**tl;dr:** vanilla residual networks are very good approximators of functions
which can be represented as linear perturbations of the identity. In the linear
setting, optimization is aided by a benevolent landscape having only minima in
certain (interesting) regions. Finally, very simple ResNets can completely
learn datasets with $\mathcal{O} (n \log n + \ldots)$ parameters. All this
seems to indicate that deep and simple architectures might be enough to achieve
great performance.

In general, it is hard for classical deep nets to “preserve features which
are good”: initialization with zero mean and small gradients make it hard to
learn the identity at any given layer. Even though **batchnorm**^{1} seeks to
alleviate this issue, it has been **residual networks** which have most
improved upon it.^{2} In a residual net

(…) each residual layer has the form $x + h (x)$, rather than $h (x)$. This simple reparameterization allows for much deeper architectures largely avoiding the problem of vanishing (or exploding) gradients.

### Identity parametrizations improve optimization

The authors work first in the linear setting, i.e. they consider only networks
which are compositions of linear perturbations of the identity:^{3}

\[ h (x) = (I + A_{l}) \cdots (I + A_{2}) (I + A_{1}) x \]

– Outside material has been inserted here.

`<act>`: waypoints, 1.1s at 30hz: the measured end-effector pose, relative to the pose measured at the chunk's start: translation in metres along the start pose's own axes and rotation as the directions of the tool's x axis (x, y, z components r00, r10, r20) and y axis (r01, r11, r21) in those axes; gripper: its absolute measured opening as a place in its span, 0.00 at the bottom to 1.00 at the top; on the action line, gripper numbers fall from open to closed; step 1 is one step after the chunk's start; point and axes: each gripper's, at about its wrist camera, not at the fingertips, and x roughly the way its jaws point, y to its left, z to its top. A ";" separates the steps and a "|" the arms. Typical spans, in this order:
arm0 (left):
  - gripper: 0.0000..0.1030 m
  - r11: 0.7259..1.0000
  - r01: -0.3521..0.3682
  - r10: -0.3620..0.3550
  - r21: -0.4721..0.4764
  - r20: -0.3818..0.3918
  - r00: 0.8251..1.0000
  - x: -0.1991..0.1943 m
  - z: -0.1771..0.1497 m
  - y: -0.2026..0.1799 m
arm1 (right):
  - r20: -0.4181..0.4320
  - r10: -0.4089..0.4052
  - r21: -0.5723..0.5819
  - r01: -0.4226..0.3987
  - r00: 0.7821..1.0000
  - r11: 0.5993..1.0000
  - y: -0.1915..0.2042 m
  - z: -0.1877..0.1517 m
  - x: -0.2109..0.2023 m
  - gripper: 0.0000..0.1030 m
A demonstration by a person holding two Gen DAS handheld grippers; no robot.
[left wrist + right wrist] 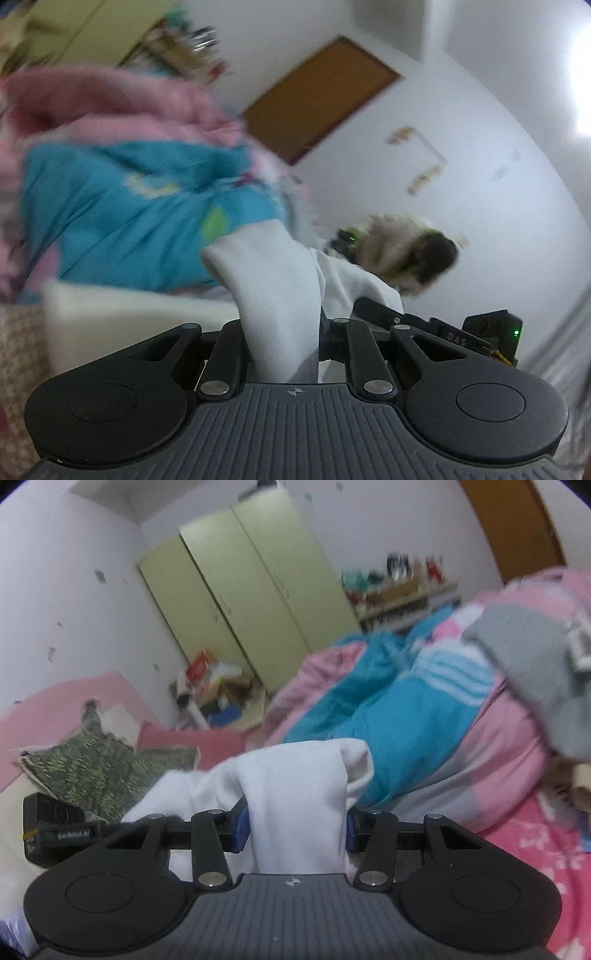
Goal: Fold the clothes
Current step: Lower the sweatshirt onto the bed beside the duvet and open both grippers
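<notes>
A white garment [273, 280] is stretched between both grippers above a bed. In the left wrist view a bunched band of it runs up through my left gripper [284, 328], whose jaws are shut on the cloth, which hides the fingertips. From there the fabric spreads right toward the black body of the right gripper [476, 332]. In the right wrist view the white garment [295, 775] drapes over and fills the gap between the blue pads [240, 827] of my right gripper [297, 827], shut on a thick fold. The left gripper's body [55, 830] shows at the left edge.
A heap of pink and blue bedding [399, 716] lies just beyond the cloth, with a grey garment [535, 686] on its right. A green patterned pillow [92, 771] lies on the left. Behind are pale green wardrobe doors [251, 590], floor clutter [214, 694] and a brown door [317, 96].
</notes>
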 end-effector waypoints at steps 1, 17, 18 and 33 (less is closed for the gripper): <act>0.13 0.999 -0.015 0.014 -0.029 -0.004 1.000 0.004 0.001 0.010 | -0.029 -0.006 0.010 0.007 1.000 1.000 -0.005 0.001 0.014 0.49; 0.53 0.856 -0.453 0.404 0.248 0.223 0.887 0.008 0.000 0.050 | -0.081 -0.099 -0.043 0.096 0.992 0.994 -0.051 0.002 0.089 0.75; 0.53 0.830 -0.490 0.431 0.268 0.251 0.867 0.004 0.000 0.044 | -0.066 -0.110 -0.062 0.106 0.992 0.992 -0.050 0.002 0.085 0.76; 0.54 0.628 -0.394 0.337 0.672 0.221 0.915 0.022 -0.063 -0.001 | 0.047 -0.176 -0.325 0.182 0.983 0.928 -0.013 -0.057 0.063 0.80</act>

The objective function to mimize is the **population risk** with quadratic
loss:

\[ f (A) = f (A_{1}, \ldots, A_{l}) := \mathbb{E}_{X, Y} | Y - (I + A_{l}) \cdots (I + A_{1}) X |^2 . \]

Labels are assigned with noise, that is $Y = RX + \xi$, with $\xi \sim \mathcal{N} (0, I_{d})$. Note that the problem over the variables $A = (A_{1}, \ldots, A_{l})$ is non-convex.

The first result of the paper states that deep networks with many layers have
minima of proportionally low (spectral) norm.^{4} Because of this, it makes
sense to study critical points with small norm, and it turns out that there are
only minima. The main result of this section is the following one, where one
can think of $\tau$ as being $\mathcal{O} (1 / l)$:

Theorem 1:For every $\tau < 1$, every critical point $A$ of the objective function $f$ with \[ \underset{1 \leqslant i \leqslant l}{\max} | A_{i} | \leqslant \tau \] is a global minimum.

This is good news since, under the assumption that the model is correct, a
“good” (in some sense) optimization algorithm will converge to it.^{5} The
proof is relatively straightforward too: rewrite the risk as the norm of a
product by the covariance: $f (A) = | E (A) \Sigma^{1 / 2} |^2 + C$, then,
using that $| A_{i} |$ are small, show that if $\nabla f (A) = 0$ this can
only be if $E (A) = 0$, where $E$ precisely encodes the condition of being at
an optimum: $E (A) = (I + A_{l}) \cdots (I + A_{1}) - R$.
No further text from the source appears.